The couple is quick to point out that in their time of need, many people stepped in to help. “If there was a positive about this, it was discovering how much people supported and cared for you as you were going through this,” Mike says. “People were so generous; it was amazing,” Jane adds. Friends from church, their kids’ swim team, and families from the football team Mike coached pitched in with meals, clothing and housewares.
From Customer to Adversary
But early in 2011, a startling realization sank in. Though the Sanderses thought they were adequately insured, they discovered their homeowner’s policy would only cover 64 percent of what it would take to rebuild their home, replace all its contents, redo the landscape, replace outbuildings, and pay for the post-fire debris removal and pollution abatement. And not even that 64 percent would come easy
“You are their customer, until you have a major claim,” Jane says. “Then you’re their adversary.”

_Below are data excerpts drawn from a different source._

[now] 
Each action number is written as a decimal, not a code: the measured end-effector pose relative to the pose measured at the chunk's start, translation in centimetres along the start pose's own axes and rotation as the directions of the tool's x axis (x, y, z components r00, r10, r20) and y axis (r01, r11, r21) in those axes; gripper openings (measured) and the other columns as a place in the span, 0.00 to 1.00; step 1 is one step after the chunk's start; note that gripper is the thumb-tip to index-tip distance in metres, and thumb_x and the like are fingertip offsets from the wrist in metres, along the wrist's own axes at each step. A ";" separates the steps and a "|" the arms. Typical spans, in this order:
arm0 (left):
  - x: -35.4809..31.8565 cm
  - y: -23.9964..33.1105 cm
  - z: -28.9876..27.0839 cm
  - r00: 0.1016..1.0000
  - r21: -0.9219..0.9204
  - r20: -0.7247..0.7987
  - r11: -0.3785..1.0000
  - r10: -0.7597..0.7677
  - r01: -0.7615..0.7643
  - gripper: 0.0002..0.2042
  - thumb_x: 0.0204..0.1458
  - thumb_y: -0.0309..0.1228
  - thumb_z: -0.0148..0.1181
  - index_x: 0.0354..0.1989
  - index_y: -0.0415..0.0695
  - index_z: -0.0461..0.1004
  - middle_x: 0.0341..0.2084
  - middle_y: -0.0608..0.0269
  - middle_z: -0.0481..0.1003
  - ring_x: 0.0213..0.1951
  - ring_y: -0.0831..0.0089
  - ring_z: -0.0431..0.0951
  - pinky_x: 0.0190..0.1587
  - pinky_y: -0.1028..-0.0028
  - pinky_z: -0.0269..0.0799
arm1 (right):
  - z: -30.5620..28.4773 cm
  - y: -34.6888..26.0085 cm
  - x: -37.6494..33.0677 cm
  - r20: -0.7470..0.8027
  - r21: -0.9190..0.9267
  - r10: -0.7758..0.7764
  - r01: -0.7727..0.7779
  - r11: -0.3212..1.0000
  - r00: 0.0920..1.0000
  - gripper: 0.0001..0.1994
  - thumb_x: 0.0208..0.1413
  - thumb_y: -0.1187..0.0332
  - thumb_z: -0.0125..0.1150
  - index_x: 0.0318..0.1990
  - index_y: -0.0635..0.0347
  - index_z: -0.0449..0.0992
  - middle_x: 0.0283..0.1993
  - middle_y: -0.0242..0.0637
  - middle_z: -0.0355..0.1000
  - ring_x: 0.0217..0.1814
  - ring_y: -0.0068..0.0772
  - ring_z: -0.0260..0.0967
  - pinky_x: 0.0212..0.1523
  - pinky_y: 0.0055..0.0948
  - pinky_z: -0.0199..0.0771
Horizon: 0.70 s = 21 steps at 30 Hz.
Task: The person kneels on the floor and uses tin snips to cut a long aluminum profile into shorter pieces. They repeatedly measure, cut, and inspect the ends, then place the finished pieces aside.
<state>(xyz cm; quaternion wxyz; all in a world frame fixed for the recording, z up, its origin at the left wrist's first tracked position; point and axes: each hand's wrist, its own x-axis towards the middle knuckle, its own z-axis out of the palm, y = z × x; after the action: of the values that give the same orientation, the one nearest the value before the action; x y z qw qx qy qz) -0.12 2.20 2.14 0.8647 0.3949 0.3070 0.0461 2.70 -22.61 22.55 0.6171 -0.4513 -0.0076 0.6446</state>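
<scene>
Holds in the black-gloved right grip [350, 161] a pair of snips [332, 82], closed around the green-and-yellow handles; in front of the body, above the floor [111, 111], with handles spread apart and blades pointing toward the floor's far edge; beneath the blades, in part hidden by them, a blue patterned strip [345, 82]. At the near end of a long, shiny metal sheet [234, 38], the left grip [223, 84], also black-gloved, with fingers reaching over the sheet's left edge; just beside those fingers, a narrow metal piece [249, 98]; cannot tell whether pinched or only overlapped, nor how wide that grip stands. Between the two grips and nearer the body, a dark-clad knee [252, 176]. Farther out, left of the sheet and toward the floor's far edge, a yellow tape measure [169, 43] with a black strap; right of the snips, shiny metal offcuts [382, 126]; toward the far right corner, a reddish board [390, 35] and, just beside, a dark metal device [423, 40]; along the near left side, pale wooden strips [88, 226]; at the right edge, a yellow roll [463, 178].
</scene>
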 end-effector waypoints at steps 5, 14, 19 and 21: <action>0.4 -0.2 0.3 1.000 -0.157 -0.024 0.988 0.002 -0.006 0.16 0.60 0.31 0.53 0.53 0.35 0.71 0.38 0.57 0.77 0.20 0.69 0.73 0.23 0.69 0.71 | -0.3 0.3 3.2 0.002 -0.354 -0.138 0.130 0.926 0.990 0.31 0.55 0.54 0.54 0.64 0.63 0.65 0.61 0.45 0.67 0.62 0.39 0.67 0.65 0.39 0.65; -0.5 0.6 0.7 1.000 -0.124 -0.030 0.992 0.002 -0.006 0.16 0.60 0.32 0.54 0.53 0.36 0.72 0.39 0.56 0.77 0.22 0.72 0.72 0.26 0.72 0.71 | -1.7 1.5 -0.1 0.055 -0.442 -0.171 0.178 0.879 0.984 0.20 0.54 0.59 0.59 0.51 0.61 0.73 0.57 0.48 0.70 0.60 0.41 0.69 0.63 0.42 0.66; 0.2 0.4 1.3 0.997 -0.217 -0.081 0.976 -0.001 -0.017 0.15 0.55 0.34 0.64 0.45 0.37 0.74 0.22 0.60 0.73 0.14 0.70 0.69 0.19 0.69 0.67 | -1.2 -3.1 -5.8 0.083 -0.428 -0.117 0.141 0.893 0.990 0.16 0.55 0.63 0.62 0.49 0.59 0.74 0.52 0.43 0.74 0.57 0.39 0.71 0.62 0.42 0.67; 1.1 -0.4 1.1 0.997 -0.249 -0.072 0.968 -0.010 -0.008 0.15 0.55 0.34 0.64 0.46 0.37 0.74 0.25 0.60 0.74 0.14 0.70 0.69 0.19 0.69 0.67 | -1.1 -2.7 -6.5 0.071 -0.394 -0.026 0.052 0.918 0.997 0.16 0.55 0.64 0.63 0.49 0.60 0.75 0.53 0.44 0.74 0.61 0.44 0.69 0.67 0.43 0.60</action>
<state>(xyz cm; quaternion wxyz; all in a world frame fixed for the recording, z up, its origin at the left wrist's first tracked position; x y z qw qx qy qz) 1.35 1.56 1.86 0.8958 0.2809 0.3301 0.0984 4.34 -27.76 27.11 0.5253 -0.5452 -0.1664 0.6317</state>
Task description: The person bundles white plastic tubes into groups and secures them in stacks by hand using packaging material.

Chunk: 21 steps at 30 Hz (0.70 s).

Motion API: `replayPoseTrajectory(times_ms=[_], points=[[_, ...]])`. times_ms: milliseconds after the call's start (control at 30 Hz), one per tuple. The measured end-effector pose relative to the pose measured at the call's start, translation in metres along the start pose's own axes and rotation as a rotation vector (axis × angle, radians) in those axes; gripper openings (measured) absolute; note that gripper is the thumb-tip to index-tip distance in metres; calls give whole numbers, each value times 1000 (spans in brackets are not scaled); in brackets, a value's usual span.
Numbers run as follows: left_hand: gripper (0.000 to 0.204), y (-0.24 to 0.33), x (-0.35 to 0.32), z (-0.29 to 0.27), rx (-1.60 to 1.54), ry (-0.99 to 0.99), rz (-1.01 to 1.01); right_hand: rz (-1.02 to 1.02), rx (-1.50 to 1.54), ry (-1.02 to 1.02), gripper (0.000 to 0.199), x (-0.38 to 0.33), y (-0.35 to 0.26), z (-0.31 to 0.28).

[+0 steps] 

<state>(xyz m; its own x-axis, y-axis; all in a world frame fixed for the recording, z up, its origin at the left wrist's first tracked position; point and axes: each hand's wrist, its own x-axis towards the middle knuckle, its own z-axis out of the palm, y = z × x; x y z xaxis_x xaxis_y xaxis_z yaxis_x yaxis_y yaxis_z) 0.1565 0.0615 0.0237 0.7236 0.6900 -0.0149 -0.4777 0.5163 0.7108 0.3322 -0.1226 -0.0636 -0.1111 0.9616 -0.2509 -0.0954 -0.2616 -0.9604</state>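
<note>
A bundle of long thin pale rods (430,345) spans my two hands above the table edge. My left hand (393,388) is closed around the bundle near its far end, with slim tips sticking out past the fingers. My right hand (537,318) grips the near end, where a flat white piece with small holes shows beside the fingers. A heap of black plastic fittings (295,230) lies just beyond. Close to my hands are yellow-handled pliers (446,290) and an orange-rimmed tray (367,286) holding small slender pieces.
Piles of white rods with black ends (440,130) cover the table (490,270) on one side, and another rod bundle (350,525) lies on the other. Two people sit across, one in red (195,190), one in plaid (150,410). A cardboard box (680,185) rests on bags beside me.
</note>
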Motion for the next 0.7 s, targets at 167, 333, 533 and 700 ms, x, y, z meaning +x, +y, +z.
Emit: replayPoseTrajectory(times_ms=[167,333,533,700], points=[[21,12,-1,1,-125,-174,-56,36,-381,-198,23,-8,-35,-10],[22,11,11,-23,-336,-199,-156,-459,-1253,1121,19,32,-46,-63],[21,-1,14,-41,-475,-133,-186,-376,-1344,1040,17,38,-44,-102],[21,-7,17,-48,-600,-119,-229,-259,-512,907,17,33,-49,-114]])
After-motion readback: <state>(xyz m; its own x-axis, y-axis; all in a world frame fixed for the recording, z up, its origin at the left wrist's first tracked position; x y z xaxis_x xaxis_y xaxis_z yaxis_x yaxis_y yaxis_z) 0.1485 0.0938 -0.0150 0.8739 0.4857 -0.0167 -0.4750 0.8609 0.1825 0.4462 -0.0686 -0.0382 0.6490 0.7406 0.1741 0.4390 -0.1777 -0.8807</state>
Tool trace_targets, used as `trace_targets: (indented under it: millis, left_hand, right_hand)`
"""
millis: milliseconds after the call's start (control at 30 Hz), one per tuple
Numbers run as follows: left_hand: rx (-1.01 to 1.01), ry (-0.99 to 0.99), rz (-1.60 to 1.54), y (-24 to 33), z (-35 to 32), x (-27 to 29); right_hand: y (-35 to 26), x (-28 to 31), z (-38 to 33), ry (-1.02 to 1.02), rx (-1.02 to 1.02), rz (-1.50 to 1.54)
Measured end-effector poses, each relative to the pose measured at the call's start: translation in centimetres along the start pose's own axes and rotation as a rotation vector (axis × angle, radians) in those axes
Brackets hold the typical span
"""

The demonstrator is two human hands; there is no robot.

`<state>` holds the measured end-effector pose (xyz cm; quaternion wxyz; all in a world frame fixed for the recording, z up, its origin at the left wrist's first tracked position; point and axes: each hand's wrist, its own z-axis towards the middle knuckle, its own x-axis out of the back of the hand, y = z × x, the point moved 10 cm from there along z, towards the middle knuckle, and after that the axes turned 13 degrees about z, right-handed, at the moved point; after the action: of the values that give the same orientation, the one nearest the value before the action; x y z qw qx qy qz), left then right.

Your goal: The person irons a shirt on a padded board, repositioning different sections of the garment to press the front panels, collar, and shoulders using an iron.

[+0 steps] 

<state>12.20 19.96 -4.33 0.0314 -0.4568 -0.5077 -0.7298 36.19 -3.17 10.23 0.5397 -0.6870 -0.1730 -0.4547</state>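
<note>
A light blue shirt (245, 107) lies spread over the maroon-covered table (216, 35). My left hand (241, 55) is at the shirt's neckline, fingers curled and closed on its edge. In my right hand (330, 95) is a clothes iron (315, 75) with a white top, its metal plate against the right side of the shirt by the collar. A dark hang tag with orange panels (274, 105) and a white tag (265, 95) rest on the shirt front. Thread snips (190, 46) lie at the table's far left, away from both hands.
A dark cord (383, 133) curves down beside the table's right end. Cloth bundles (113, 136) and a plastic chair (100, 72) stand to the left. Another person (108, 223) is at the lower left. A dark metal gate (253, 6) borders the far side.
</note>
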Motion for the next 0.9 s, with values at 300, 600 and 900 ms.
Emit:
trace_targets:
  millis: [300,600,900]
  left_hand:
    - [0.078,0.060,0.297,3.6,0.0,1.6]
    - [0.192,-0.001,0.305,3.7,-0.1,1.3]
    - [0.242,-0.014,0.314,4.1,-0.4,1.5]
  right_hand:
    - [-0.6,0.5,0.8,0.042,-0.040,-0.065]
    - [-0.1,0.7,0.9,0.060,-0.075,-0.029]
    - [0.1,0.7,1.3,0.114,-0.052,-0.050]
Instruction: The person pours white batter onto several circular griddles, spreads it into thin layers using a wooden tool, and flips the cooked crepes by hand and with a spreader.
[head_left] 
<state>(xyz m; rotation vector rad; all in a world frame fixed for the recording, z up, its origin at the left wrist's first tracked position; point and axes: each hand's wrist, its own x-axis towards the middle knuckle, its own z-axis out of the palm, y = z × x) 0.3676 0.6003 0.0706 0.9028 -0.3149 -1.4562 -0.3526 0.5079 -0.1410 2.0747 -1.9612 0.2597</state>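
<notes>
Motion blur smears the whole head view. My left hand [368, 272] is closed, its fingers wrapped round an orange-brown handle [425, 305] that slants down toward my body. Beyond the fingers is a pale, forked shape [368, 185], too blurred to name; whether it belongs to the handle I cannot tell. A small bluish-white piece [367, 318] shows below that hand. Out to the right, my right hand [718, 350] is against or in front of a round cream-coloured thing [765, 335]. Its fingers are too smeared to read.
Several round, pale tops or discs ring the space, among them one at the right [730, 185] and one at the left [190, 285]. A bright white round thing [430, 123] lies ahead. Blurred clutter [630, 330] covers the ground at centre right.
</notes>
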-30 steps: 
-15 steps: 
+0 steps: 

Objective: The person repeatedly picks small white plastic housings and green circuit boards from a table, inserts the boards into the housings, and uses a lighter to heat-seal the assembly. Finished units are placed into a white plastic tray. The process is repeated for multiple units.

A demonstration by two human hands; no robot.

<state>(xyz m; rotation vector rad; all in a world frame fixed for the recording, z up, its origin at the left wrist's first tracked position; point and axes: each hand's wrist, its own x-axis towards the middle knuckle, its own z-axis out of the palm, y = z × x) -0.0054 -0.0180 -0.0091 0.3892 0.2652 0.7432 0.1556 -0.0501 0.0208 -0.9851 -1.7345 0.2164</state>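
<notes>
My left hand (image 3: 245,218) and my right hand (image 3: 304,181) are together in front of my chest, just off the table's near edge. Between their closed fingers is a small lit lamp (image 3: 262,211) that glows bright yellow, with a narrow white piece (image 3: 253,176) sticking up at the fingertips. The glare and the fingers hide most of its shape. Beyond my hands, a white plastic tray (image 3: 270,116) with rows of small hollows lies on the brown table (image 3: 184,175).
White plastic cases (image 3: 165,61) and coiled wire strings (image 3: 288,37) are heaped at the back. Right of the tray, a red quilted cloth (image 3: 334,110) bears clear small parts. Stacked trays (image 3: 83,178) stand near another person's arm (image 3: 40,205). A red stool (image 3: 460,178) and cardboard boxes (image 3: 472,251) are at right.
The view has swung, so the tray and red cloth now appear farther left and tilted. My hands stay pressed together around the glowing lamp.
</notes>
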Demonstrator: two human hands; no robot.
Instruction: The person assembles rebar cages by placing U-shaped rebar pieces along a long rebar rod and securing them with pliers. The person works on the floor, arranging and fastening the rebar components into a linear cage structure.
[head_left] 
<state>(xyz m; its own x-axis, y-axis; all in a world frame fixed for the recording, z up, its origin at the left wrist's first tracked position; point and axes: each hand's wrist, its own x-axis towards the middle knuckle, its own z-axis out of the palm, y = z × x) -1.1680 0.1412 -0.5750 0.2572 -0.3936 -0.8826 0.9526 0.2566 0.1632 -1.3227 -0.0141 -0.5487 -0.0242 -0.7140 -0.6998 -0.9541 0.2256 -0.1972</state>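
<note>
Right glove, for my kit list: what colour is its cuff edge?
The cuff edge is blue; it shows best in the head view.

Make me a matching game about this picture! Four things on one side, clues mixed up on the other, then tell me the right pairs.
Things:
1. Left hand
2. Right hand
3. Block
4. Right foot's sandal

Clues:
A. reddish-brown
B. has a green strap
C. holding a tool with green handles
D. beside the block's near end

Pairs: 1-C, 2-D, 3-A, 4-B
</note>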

The couple’s homeowner’s policy called for the insurer to reimburse the Sanderses a percentage for each item in their home when they replaced it, up to 12 months after the fire. Jane says she and Mike spent at least 200 hours filling out spreadsheets detailing each object—every piece of glassware, chair, computer wire, tool, earring, shirt, sock, stuffed animal, book. “It took us two or three months to get our heads around it,” Mike says. Jane adds, “It’s so difficult, emotionally, having to itemize each thing in your house.” Much less remember every item you had.
Making matters more complicated was the fact that the insurer would not reimburse for items lost until the Sanderses had documented and purchased replacements. But where do you put household items collected over 15 years when you’re living in a smaller rental house?
After getting the runaround or being stonewalled, the couple quickly learned to take notes from each encounter with insurance company representatives. “Make sure you document everything,” Jane says. “You have to be your own advocate.”
Foot-dragging by their insurance company, the Sanderses say, also made the decision on whether to rebuild or buy in Boulder more difficult. “Until we actually get paid out totally, things are still up in the air,” Jane says.
Filling out form upon form, negotiating with their insurer, and living in a rental home for the past year, the Sanderses still have not obtained what every family wants: a place of their own. Like so many others who lost homes in the Fourmile Fire, the Sanderses are still trying to get their lives back to normal more than a year later.
“Every night, you go to bed working on something,” Jane says.